Yeah that's exainput.tly what I figured as it appears identical other than ours is black plastic (still makes excellent coffee though) and the price was a really good starter point (£99.00).

Thanks for the Input.


----------



## coffeechap

really surprised you never went for a used classic at that price?, but hope it meets your expectations...


----------



## steveg

W didn't know that you could even get second hand machines at that point (not likely with us anyway). We only bought this one on a whim after enjoying vastly superior coffee in Switzerland and other European countries on a recent trip. So far we are pleased with it.


----------



## Glenn

Welcome to Coffee Forums UK Steve

This is indeed a new model, and hopefully will fill a gap in the market for a reasonably priced machine that can produce a decent espresso shot.

It is aimed at the Nespresso market who may choose to use ESE pods instead of capsules but who also wants the possibility of using freshly ground coffee

Not entirely sure if the other Gaggia portafilters will fit (in case you wanted to use a basket / portafilter that is not pressurised)

Enjoy your new machine


----------



## HDAV

This one? http://www.p4c.philips.com/cgi-bin/dcbint/cpindex.pl?slg=en&scy=it&ctn=RI8323/08 ? I wonder if the silvia wand will fit it? Looks like a nice neat unit.


----------



## steveg

That is indeed the one we bought thank you. Sadly at this point I haven't a clue what a portafilter or a Silvia wand might be. ?...
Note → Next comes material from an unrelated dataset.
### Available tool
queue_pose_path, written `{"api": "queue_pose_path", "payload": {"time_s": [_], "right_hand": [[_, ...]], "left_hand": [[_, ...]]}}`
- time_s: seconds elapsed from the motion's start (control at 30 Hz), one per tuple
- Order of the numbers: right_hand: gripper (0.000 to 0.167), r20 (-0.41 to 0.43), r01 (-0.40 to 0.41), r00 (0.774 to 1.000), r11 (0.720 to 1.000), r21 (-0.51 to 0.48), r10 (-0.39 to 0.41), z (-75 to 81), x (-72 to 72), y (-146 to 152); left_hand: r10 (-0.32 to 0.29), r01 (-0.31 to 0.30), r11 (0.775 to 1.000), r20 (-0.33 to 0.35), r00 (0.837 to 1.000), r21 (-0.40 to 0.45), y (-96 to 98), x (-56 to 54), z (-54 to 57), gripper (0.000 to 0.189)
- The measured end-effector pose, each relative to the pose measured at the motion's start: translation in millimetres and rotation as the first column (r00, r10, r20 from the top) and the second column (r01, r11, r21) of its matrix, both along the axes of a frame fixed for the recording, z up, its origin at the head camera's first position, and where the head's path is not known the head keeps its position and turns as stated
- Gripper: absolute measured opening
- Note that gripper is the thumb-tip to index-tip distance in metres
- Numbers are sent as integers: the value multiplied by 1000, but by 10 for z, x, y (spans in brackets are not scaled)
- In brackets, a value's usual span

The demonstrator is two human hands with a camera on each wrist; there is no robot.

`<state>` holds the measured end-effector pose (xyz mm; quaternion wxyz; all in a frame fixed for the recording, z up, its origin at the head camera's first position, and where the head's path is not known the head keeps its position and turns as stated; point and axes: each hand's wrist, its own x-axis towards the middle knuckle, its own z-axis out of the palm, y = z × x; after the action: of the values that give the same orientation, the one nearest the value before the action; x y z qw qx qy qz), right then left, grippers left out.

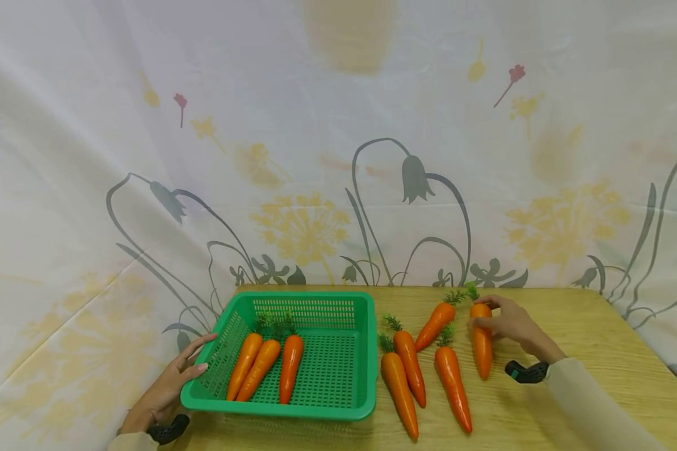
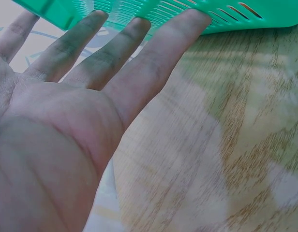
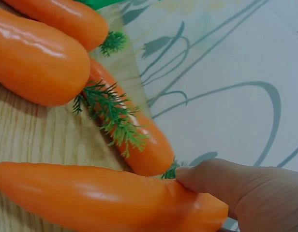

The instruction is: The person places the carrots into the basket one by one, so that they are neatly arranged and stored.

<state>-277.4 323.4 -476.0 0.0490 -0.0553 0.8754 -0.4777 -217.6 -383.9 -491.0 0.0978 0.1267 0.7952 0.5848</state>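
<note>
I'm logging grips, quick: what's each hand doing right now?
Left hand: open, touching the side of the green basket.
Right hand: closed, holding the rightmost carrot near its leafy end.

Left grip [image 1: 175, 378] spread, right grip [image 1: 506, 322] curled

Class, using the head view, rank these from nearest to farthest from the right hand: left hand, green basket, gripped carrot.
1. Gripped carrot, in the right hand.
2. Green basket, to that carrot's left.
3. Left hand, at the basket's left side.
</note>
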Motion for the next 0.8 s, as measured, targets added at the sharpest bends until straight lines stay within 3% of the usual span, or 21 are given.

My only slight disappointment is that I find the steamer wand is a little low for my liking as it means that the small stainless steel jug I use for the milk will not slideeasily under the wand and I have to slightly raise the machine to get the jug in place. Not a big deal but.....
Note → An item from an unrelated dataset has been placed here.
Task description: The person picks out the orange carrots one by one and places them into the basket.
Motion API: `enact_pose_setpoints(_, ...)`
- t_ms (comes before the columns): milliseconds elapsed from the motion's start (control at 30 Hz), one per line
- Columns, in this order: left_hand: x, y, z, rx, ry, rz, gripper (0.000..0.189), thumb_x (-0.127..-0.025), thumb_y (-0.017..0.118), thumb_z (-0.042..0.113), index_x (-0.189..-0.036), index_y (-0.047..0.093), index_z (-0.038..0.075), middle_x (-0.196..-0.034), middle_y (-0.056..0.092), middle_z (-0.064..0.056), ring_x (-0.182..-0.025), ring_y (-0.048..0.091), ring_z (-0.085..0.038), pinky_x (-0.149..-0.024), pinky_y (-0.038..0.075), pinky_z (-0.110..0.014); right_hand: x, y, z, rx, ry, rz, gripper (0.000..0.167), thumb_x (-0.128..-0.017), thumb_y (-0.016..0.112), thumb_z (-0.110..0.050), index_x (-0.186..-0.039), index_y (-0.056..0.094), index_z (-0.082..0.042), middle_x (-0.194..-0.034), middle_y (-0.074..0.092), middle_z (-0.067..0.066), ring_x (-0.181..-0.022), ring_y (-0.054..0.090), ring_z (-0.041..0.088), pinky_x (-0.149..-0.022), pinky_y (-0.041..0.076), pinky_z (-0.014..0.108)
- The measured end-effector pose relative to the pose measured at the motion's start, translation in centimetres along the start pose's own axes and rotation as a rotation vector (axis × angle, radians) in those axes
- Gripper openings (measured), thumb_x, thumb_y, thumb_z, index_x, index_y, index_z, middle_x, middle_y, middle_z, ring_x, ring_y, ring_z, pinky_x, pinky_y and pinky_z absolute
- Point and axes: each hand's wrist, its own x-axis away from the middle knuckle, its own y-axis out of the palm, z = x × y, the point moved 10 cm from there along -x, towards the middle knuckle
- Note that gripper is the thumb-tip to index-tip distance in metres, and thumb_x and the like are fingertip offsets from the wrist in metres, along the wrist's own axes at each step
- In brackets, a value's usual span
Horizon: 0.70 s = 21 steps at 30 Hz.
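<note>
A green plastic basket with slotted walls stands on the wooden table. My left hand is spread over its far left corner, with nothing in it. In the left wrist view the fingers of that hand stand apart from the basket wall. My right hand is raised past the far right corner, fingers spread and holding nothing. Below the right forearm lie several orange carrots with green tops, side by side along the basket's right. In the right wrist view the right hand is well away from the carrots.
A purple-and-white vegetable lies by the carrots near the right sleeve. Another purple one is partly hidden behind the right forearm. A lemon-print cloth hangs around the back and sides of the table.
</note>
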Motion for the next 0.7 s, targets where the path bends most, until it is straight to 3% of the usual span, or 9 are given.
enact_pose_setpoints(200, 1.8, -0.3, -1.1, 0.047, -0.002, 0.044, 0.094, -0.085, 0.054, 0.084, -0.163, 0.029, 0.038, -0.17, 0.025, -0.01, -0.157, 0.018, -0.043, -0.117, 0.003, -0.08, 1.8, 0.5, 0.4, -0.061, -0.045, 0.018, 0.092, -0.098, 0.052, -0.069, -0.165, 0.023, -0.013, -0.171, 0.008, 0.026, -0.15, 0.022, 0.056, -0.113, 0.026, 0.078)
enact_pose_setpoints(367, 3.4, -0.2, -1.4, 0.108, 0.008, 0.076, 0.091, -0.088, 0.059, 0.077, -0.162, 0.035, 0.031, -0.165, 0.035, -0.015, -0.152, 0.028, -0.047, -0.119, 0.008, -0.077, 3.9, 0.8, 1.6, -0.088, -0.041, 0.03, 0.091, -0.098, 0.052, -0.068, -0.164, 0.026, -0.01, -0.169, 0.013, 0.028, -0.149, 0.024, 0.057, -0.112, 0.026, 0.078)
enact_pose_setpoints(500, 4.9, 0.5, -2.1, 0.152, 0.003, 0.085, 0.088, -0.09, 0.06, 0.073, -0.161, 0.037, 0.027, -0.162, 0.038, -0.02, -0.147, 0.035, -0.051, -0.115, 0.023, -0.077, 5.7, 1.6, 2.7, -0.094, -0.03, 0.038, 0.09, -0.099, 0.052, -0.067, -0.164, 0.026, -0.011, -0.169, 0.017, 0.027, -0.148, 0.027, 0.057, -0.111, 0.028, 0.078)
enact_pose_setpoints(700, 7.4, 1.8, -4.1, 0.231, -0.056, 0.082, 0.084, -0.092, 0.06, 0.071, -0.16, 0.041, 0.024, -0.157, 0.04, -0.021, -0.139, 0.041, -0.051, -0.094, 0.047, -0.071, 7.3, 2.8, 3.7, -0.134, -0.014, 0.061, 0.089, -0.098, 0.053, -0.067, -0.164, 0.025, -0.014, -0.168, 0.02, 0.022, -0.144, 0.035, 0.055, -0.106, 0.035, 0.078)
So far we have made coffee with pre-ground coffee (mostly Arabica) and also with a trial pack od Gaggia ESE pods - success in all cases so far.

We could use some suggestions as to what coffees we should look out for?

Cheers Folks -your feedback is greatly appreciated.


----------



## Glenn

Steve, that's great news that you are enjoying success

You might not want to tinker too much (as its not necessary)

Will you be looking at a grinder?

The Portafilter is the handle where the coffee is placed into.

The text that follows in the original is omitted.